Records excerpted from a collection:
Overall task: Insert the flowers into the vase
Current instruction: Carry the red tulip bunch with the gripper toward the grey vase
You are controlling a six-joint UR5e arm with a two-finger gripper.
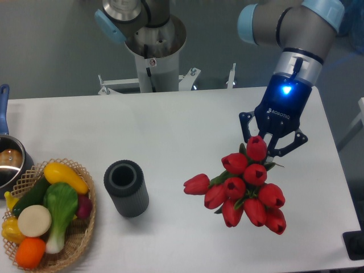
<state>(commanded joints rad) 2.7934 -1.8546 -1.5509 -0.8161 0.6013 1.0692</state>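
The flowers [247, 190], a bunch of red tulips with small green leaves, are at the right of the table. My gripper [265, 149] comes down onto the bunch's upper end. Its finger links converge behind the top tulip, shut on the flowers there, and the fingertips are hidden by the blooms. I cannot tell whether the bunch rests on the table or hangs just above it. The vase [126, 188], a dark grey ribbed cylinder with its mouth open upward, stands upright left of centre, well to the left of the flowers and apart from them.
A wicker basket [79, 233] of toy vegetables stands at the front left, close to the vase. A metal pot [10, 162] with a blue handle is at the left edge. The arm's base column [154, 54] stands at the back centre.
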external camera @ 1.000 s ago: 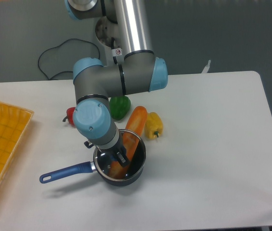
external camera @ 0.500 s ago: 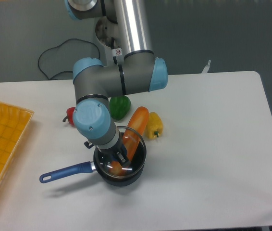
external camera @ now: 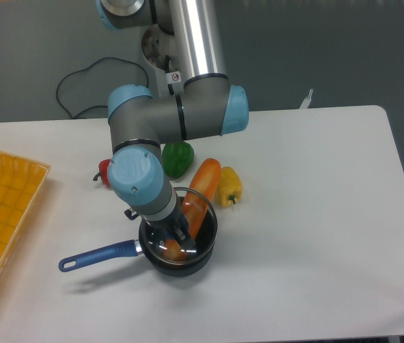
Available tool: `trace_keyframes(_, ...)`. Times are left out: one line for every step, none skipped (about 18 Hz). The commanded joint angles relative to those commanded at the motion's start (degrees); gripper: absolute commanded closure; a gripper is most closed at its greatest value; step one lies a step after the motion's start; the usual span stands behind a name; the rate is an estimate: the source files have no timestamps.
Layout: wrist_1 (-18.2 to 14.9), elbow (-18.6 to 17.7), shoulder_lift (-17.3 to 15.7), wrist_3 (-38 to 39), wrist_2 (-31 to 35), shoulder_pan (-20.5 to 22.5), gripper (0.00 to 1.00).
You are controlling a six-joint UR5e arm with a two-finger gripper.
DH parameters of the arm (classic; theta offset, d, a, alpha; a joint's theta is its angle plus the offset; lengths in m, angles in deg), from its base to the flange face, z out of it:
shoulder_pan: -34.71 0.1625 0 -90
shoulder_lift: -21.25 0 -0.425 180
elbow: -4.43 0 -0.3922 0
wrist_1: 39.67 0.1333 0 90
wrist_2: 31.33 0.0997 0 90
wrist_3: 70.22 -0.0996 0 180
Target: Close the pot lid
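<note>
The pot (external camera: 188,267) is a small dark saucepan in the middle of the white table. Its long blue handle (external camera: 98,256) points left. The lid (external camera: 206,223) is a clear glass disc with a thin metal rim, lying roughly level over the pot's mouth. My gripper (external camera: 178,234) reaches down onto the lid's centre and is shut there, hiding the knob. Whether the rim rests fully on the pot all round I cannot tell. Something orange shows through the glass.
An orange pepper (external camera: 205,179) lies against the pot's far side. A yellow pepper (external camera: 229,186) is beside it, a green pepper (external camera: 178,158) is behind, and a red item (external camera: 104,171) is to the left. A yellow tray (external camera: 2,207) fills the left edge.
Over the last second the lid went from tilted to level over the pot's mouth, and the gripper shifted slightly with it. Almost nothing has moved since half a second ago.
</note>
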Motion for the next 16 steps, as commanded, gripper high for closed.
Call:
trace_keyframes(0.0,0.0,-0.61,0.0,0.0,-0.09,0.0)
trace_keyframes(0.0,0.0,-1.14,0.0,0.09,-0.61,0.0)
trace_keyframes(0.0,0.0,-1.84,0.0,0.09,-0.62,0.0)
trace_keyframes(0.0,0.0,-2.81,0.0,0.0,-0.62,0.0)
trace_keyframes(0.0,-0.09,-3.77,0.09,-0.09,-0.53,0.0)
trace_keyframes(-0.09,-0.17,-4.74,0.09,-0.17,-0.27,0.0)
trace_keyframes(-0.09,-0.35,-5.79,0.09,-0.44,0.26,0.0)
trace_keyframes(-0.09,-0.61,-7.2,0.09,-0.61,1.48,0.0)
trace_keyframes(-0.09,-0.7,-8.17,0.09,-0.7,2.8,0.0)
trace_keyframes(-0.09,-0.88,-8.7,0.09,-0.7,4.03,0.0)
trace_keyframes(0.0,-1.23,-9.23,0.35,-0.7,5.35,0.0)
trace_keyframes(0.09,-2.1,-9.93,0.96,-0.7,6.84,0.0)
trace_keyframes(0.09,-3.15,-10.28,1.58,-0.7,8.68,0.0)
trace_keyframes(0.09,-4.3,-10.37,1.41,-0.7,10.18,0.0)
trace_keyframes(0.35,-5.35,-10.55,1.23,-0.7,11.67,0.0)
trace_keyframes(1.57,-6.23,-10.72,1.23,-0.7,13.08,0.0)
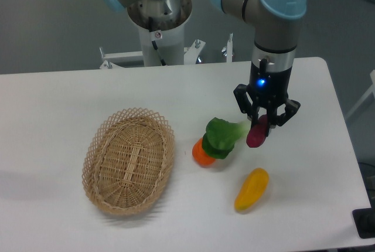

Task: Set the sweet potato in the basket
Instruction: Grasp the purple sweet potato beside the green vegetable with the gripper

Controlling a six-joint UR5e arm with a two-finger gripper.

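Down at the front edge sits the basket [129, 161], oval and woven, its lacy rim wide open and nothing inside it, resting on the white table [53, 105]. Moving right, a round orange piece [203, 154] is tucked under a leafy green toy [222, 136], the two touching, and forward of them lies a yellow-orange piece [252, 189] on its own. Right again and there it is: the sweet potato [258, 132], magenta, hanging nearly upright in the gripper [265, 124], fingers clenched on its upper half with the lower tapered end poking out below, just beside the green leaf. It looks lifted off the table, though the view cannot settle that. Judging by its look, this is a light, rigid, smooth plastic toy, so weight is no worry but slip is; the tapered ends would squirt out of a pinch, and the thicker middle is the safer hold. The basket stands well apart to the left, so a steady carry matters.
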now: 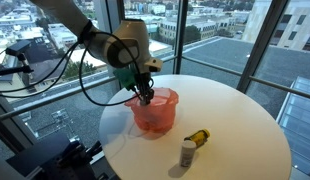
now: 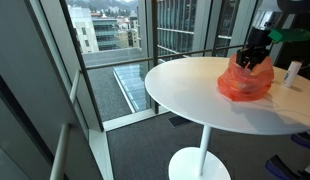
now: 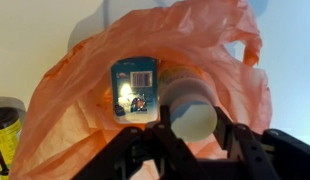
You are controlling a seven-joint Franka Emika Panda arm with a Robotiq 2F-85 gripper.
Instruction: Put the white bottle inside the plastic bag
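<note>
Standing by tall city windows, the round white table [image 1: 235,115] bears an orange plastic bag [image 1: 160,115]. The gripper [image 1: 145,96] dips inside, fingers [image 3: 155,145] either side of the white bottle [image 3: 192,105]; clamped or not, I cannot tell. A blue-labelled pack [image 3: 135,88] lies just beside the fingers.

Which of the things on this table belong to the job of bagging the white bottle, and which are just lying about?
Job in hand:
gripper
orange bag
pale bottle, probably the white one, in the bag under the gripper

Lying about:
small white jar, standing outside the bag
yellow bottle, lying beside the jar
labelled carton, in the bag
</note>
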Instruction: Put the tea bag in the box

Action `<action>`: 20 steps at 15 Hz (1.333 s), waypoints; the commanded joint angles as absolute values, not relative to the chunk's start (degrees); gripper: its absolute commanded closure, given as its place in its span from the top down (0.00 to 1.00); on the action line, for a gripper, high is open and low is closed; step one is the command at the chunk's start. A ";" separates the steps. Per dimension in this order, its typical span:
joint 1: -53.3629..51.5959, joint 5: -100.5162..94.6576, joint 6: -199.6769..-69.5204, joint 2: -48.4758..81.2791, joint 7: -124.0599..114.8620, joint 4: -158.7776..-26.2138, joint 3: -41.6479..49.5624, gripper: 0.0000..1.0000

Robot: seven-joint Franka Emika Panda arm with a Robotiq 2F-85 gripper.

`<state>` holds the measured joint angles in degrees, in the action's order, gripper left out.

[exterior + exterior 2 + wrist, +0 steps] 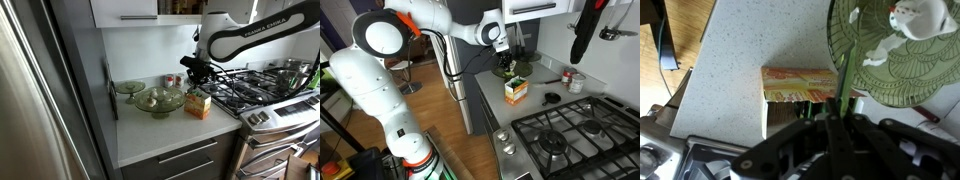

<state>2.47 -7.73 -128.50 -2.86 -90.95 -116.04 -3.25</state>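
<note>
The box (pixel 798 84) is a small yellow-orange carton with reddish print, open at the top, on the white counter. It shows in both exterior views (pixel 198 104) (pixel 516 90). My gripper (pixel 830 105) is shut on a thin green tea bag (pixel 843 85) that sticks out between the fingertips. The gripper hangs just above the box's edge nearest the glass bowl, as an exterior view (pixel 196 74) also shows. The lower part of the tea bag is hidden by the fingers.
A green-tinted glass bowl (pixel 902 60) with white items stands beside the box; it also shows in an exterior view (pixel 158 100). A smaller glass dish (pixel 130 87) sits behind it. The gas stove (pixel 262 88) borders the counter. Small cans (pixel 576 80) stand near the wall.
</note>
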 commanded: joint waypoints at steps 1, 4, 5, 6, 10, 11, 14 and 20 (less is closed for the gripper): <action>2.81 -17.81 -126.30 -3.77 -100.11 -116.07 -2.08 0.01; 2.87 -23.52 -122.99 -4.04 -104.84 -115.70 -1.66 0.01; 2.77 -25.47 -121.11 -3.85 -106.12 -115.28 -1.74 0.01; 2.59 -27.18 -119.37 -3.57 -107.23 -114.93 -1.89 0.01; 1.60 -27.98 -114.72 -2.35 -105.62 -114.20 -2.16 0.01; 1.39 -27.70 -114.34 -2.05 -105.37 -114.04 -2.21 0.01; 0.73 -27.00 -114.86 -0.91 -103.94 -113.50 -2.44 0.01; 0.01 -27.44 -114.33 2.38 -102.28 -112.11 -1.95 0.01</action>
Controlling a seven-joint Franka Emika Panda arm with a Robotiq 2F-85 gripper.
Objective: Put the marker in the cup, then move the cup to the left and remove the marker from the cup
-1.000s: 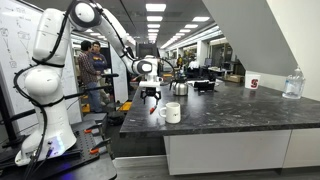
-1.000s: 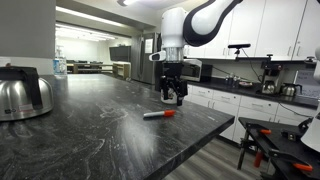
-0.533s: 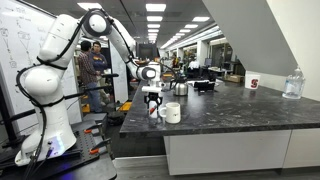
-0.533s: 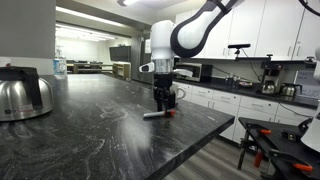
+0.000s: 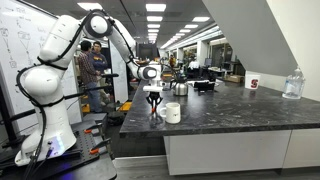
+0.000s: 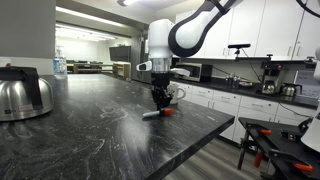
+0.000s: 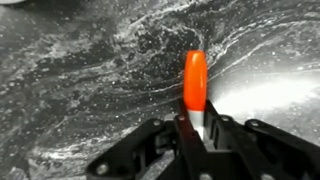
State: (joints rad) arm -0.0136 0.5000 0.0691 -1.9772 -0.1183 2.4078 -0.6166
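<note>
In the wrist view the pale end of the marker (image 7: pixel 195 85) runs down between the fingers of the pincer (image 7: pixel 200 130) and is lost there; whether they pinch it cannot be told. The bottom edge cuts off the pincer's body. In an exterior view the left edge cuts the kettle (image 6: pixel 22 95).

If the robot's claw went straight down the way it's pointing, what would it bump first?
Most likely the marker. The gripper points straight down at it, and the wrist view shows it between the fingers. The dark counter lies just beneath.
</note>
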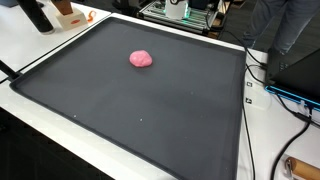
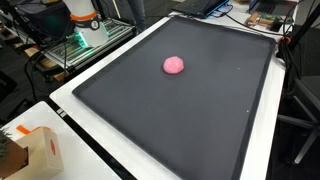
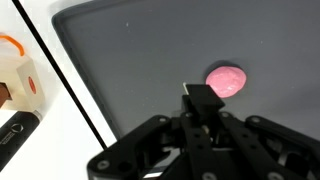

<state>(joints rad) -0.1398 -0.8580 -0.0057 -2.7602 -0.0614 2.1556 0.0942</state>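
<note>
A soft pink lump of putty (image 1: pixel 141 59) lies alone on the wide dark grey mat (image 1: pixel 120 110) covering the white surface (image 1: pixel 20 45). It sits well apart from every raised rim, apparently so it can be reached from any side. The hand (image 3: pixel 200 100) hovers near it in the wrist view; whether its fingers stand apart cannot be told.

Robotics lab or workshop. White bench (image 1: pixel 40 50) carries large dark mat (image 1: pixel 150 110). Loose cables (image 1: pixel 262 75) trail off edge. Open electronics rack (image 2: pixel 85 38) glows green behind. Cluttered equipment beyond.
</note>
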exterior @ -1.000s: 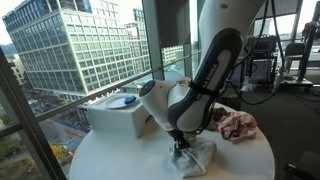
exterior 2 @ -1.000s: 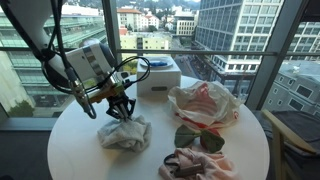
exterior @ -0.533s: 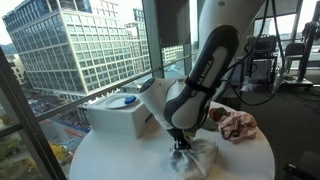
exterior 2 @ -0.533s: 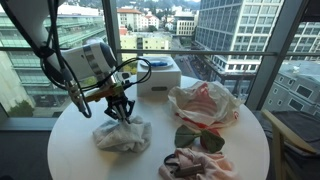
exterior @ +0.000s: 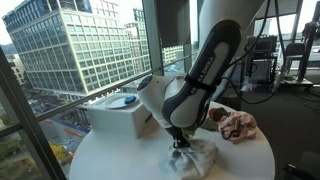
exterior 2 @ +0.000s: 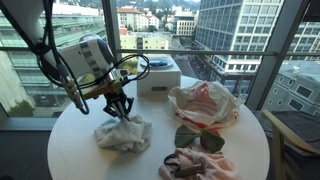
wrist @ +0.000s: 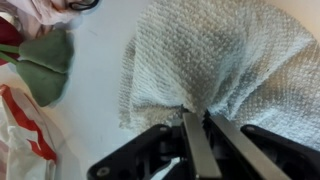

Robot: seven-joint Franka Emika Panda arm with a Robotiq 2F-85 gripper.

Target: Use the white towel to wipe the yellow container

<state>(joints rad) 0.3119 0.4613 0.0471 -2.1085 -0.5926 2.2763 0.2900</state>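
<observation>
A crumpled white towel [exterior: 193, 159] [exterior 2: 122, 136] lies on the round white table [exterior 2: 80, 160]. My gripper [exterior: 181, 143] [exterior 2: 120, 114] points straight down onto the towel's top. In the wrist view the fingers [wrist: 197, 120] are closed together, pinching a fold of the towel [wrist: 220, 55]. No yellow container shows in any view.
A white box [exterior: 118, 118] [exterior 2: 157, 75] with a blue item on top stands by the window. A clear plastic bag with red print [exterior 2: 205, 103], a dark green object [exterior 2: 198, 138] [wrist: 45, 62] and a pink cloth [exterior 2: 200, 165] [exterior: 238, 125] lie beside the towel.
The arm has shifted slightly upward while the gripper stays shut on the towel. The towel bunches a little under the fingers. Nothing else has moved.
</observation>
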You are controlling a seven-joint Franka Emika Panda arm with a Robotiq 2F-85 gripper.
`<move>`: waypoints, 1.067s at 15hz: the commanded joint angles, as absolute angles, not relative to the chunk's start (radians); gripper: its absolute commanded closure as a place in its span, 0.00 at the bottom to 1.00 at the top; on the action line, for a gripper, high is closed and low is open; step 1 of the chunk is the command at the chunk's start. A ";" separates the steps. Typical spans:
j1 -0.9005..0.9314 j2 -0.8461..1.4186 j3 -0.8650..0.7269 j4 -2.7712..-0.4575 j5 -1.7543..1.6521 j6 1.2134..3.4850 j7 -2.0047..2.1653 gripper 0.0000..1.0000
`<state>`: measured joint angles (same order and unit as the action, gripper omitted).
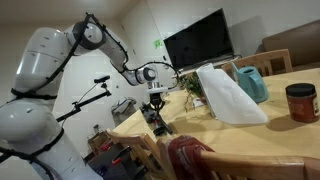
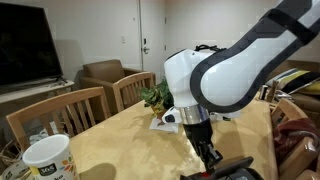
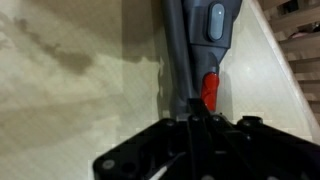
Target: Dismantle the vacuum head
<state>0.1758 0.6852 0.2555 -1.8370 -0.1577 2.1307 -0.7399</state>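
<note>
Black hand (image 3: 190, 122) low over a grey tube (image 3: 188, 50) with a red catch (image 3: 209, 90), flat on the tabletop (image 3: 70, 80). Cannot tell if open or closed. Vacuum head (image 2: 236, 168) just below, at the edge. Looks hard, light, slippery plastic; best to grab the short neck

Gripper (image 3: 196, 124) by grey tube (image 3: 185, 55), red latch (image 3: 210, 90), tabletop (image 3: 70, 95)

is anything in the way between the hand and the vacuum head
nothing visible does. the hand is right at the vacuum head at the edge of the table; the wrist view shows only a grey tube and red latch ahead. the white bag and mug sit well aside.
</note>
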 commanded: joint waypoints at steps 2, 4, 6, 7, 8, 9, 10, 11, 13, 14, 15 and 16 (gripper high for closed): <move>0.173 0.640 0.232 -1.942 -0.175 2.151 -0.681 1.00; 0.172 0.629 0.224 -1.964 -0.177 2.145 -0.666 1.00; 0.170 0.617 0.215 -1.990 -0.180 2.133 -0.644 1.00; 0.169 0.614 0.211 -2.006 -0.181 2.130 -0.629 1.00; 0.168 0.606 0.208 -2.023 -0.182 2.129 -0.618 1.00; 0.166 0.604 0.206 -2.034 -0.183 2.131 -0.608 1.00; 0.165 0.607 0.208 -2.037 -0.183 2.128 -0.605 1.00; 0.161 0.611 0.212 -2.038 -0.183 2.131 -0.606 1.00; 0.165 0.618 0.216 -2.026 -0.189 2.126 -0.611 1.00; 0.170 0.618 0.218 -2.017 -0.195 2.119 -0.611 1.00; 0.177 0.615 0.220 -2.006 -0.204 2.114 -0.607 1.00; 0.184 0.610 0.224 -1.999 -0.215 2.111 -0.607 1.00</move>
<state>0.1674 0.6495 0.2148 -2.0003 -0.1796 2.1305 -0.6390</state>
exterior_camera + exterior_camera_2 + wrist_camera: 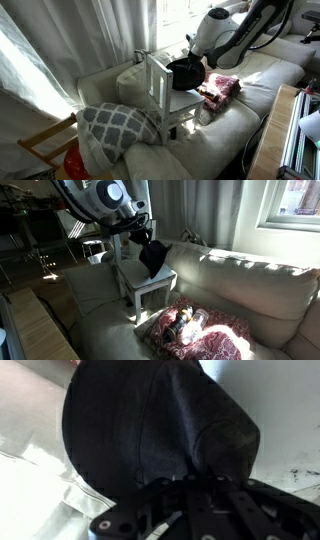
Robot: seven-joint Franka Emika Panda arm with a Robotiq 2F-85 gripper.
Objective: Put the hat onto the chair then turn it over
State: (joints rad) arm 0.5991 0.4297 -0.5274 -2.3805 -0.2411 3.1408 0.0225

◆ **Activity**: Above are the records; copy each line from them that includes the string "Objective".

◆ **Answer area**:
Objective: Put the marker in the cup, then move the cup to the left and remove the marker from the cup
Objective: Put the hat onto the chair then turn it over

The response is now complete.